WHAT IS NEEDED: Find the line containing "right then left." in the listing below. Repeat it exactly, along with each following line up to and including the one containing "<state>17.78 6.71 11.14".
########################################
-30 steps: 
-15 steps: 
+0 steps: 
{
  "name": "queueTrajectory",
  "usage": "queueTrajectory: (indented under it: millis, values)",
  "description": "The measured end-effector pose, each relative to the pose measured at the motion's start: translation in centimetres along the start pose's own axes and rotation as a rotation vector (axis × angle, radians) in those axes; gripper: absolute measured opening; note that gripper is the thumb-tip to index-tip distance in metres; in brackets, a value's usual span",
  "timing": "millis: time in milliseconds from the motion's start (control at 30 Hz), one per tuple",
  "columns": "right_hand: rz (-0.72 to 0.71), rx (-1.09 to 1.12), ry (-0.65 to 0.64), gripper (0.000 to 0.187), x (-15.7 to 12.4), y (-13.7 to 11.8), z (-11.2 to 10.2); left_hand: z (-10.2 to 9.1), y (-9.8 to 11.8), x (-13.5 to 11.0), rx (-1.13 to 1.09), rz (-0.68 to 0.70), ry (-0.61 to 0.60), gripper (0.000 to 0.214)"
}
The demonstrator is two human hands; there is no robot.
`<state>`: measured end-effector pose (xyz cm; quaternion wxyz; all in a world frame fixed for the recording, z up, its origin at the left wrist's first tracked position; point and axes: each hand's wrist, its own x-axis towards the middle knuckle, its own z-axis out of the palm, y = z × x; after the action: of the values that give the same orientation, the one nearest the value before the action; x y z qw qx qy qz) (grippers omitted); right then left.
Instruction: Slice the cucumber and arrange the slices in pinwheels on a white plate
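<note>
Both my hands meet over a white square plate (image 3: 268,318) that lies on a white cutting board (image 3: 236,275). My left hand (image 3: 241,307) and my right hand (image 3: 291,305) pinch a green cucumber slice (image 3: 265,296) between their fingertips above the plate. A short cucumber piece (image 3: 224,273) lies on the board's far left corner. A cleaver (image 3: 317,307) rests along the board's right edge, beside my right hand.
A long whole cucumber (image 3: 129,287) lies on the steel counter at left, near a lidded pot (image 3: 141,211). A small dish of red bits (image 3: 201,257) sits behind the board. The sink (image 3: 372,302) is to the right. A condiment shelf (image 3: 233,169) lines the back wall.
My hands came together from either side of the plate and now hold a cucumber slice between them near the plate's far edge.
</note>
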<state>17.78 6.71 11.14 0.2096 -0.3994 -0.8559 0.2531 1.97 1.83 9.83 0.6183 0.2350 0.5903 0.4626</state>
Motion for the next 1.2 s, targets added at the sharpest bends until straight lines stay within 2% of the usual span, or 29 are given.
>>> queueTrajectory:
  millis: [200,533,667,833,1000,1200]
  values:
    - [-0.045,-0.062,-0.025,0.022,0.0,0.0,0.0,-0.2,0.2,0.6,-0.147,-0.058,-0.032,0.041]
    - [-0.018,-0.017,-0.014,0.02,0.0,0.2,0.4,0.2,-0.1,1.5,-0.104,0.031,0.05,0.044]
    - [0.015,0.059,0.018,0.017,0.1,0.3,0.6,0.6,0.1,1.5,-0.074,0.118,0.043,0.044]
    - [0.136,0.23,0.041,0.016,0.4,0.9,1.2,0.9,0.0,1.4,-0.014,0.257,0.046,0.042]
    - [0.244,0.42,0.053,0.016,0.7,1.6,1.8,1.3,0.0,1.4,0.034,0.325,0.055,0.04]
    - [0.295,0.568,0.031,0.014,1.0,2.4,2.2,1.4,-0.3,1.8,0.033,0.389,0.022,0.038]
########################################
RESPONSE TO THIS EXERCISE:
`<state>`: measured end-effector pose (xyz cm; quaternion wxyz; all in a world frame fixed for the recording, z up, its origin at the left wrist's first tracked position; point and axes: each hand's wrist, its own x-axis towards the middle knuckle, its own z-axis out of the palm, y = z × x; after the action: of the values that give the same orientation, the one nearest the value before the action; x y z qw qx qy qz) (grippers omitted); right then left.
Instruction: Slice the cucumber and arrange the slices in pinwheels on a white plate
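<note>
Both my hands meet over a white square plate (image 3: 268,318) that lies on a white cutting board (image 3: 236,275). My left hand (image 3: 241,307) and my right hand (image 3: 291,305) pinch a green cucumber slice (image 3: 265,296) between their fingertips above the plate. A short cucumber piece (image 3: 224,273) lies on the board's far left corner. A cleaver (image 3: 317,307) rests along the board's right edge, beside my right hand.
A long whole cucumber (image 3: 129,287) lies on the steel counter at left, near a lidded pot (image 3: 141,211). A small dish of red bits (image 3: 201,257) sits behind the board. The sink (image 3: 372,302) is to the right. A condiment shelf (image 3: 233,169) lines the back wall.
My hands came together from either side of the plate and now hold a cucumber slice between them near the plate's far edge.
</note>
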<state>17.78 6.71 11.14 0.2096 -0.3994 -0.8559 0.2531 1.97 1.83 9.83 0.6183 0.2350 0.5903 0.4626</state>

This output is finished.